Entourage, which originally aired on HBO between 2004 and 2011, has been criticized for the misogynistic way it depicted women and the ways it glamorized all the worst aspects of Hollywood life. Since it went off the air , we’ve been confronted with all the ways in which industry big-wigs like the fictional Ari Gold abuse their power, thanks to high-profile allegations against Harvey Weinstein and, most recently, Scott Rudin. It makes sense that a show that romanticizes that kind of behavior wouldn’t land the same way today that it did in 2004. But Ellin claims the show was never meant to be an endorsement.
“At the time, it was an extremely realistic depiction of this town, but what the show was about was friendship and loyalty and family,” he said. “Those are the things that I hope people will take away from it long after the rest quiets down. I think there’s an overcorrection that happened, and hopefully we’ll get to a place where there’s equality for everybody, but there’s also room for people to create their art and not be judged so harshly.”
Ellin also took issue with HBO for “hiding” Entourage by not featuring it prominently on its streaming platforms and for not giving him another show. “For a while, we were hiding in, like, ‘wish-fulfillment shows,’” he said. “We were nominated for the Emmys or the Golden Globes almost every single year, so to not put us on the must-see comedy list was pretty bizarre.”

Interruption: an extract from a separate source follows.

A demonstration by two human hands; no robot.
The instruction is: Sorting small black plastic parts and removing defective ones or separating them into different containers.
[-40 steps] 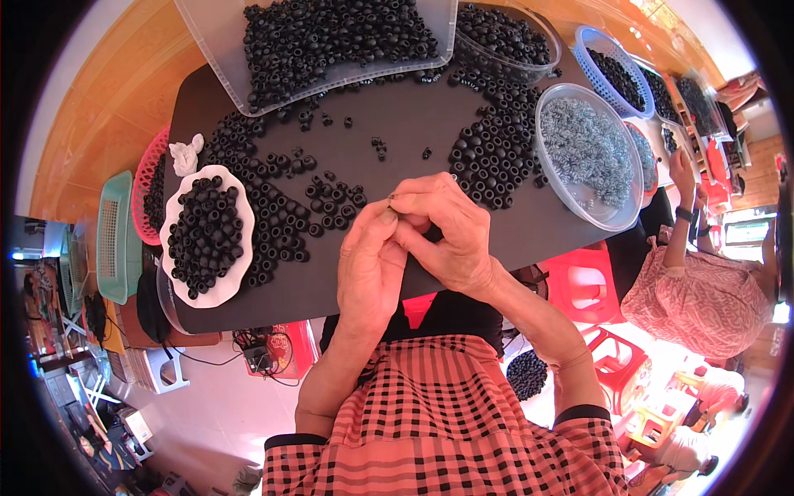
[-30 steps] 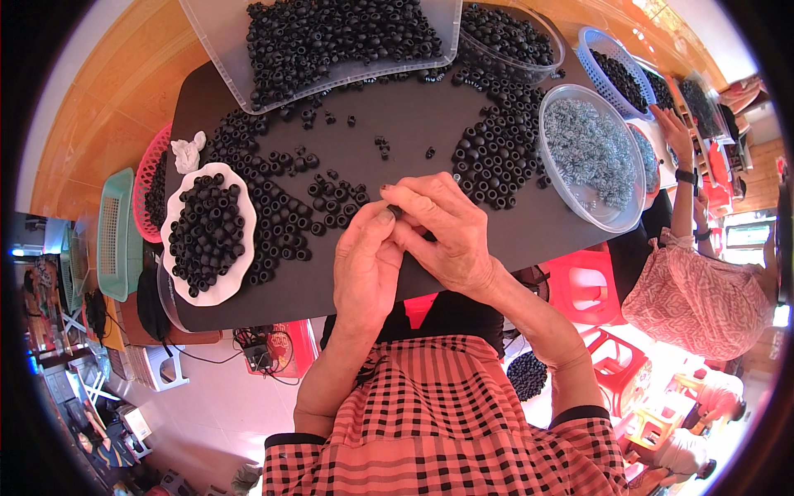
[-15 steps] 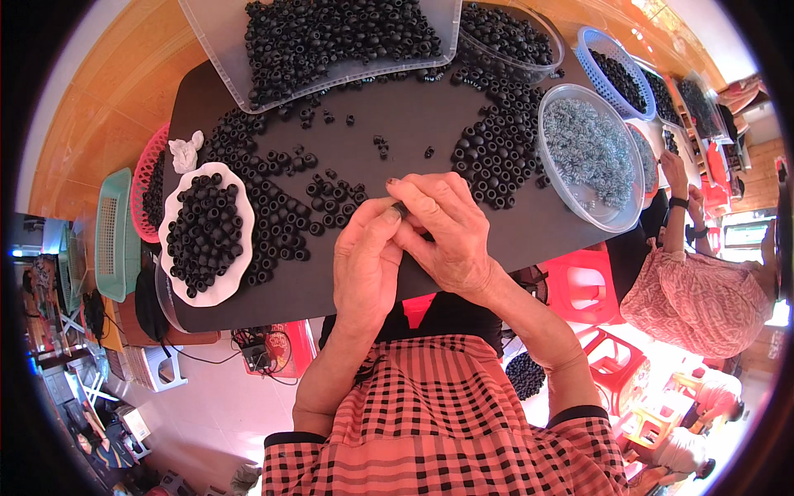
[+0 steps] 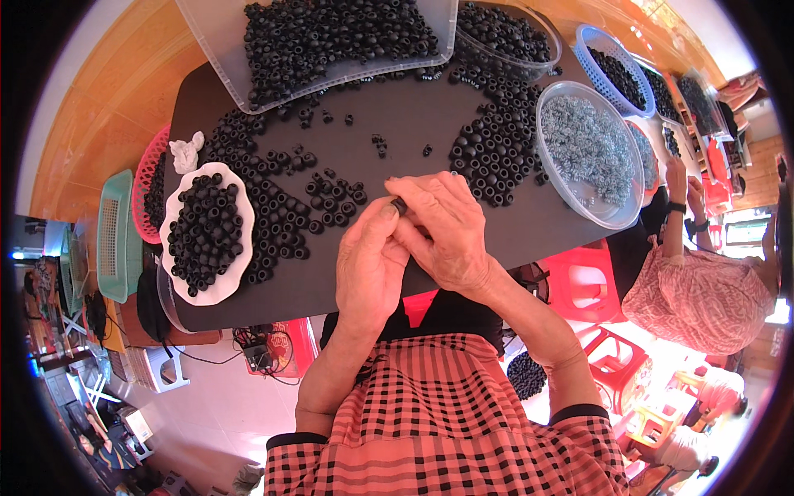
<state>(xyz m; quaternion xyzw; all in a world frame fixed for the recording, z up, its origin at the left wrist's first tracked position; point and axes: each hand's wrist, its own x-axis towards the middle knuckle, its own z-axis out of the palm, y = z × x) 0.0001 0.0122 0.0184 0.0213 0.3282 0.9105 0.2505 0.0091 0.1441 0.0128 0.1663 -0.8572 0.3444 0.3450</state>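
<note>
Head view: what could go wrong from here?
The small black piece pinched by the left hand could slip and get lost among the loose black pieces on the table. The heaped white plate sits at the table's left edge, so a bump might spill it. The clear round tub of small bluish pieces seems close to the right edge and might be knocked too.

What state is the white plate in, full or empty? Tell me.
Full: black pieces lie heaped across the white plate, with mainly its rim bare.
</note>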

“I did a pilot with Michael Imperioli, Michael Rappaport and Ed Burns that [HBO] passed on, which I’ll never forgive them for,” he continued. “Whether they thought it was good or not, I earned my chance to have a second shot, and they put some other pretty crappy shows on [instead].”
That is, of course, insane. No one is entitled to have their own TV show whether it’s “good or not,” and if Ellin wanted HBO to pick his up, perhaps he should have made a better pilot. But beyond that, even when you set aside the idea that Entourage is extremely dated (which, to be clear, it is), HBO has a perfectly good reason to shy away from promoting the show these days: two out of its five main actors have been accused of sexual assault and/or rape. In 2017 and 2018, Jeremy Piven was accused of sexual assault by eight different women, including an advertising executive who claimed that in 2003 he attacked her and “exposed his genitals, held her hands down and began rubbing against her body until he ejaculated,” and actress Cassidy Freeman, who accused Piven of preying on her when she was “far too young.” Last year, Kevin Connolly was accused by costume designer Gracie Cox, who claimed he raped her at a 2005 wrap party for The Gardener of Eden.
This isn’t complicated. HBO understands what a bad look it would be to actively promote a show in which two actors who have been accused of sex crimes by coworkers in real life (several of the women who accused Piven were extras on projects of his) portray characters who objectify women and generally embody the worst of stereotypically predatory “Hollywood” behavior. But even if it wasn’t a case of life imitating art or vice versa, HBO is still wise to distance itself from accusations like that; there’s a reason we don’t see reruns of The Cosby Show anymore. And yet Ellin somehow can’t wrap his mind around that, likening his situation instead to the misdeeds of Tony Soprano.
“Nobody says that about The Sopranos, where they murder people, that maybe we should readdress whether murdering people on TV is OK,” he said. “I don’t want to sound obnoxious or that I’m looking at Entourage as high art, but it was a pretty accurate portrayal of how people [acted] at that time in Hollywood.”
The big difference, of course, is that The Sopranos was obviously critical of its characters, presenting them as deeply flawed, troubled individuals and painting their actions as grisly atrocities instead of glamorizing their behavior. And if James Gandolfini was ever accused of being a murderer in real life, we’re willing to be it’d be a different story.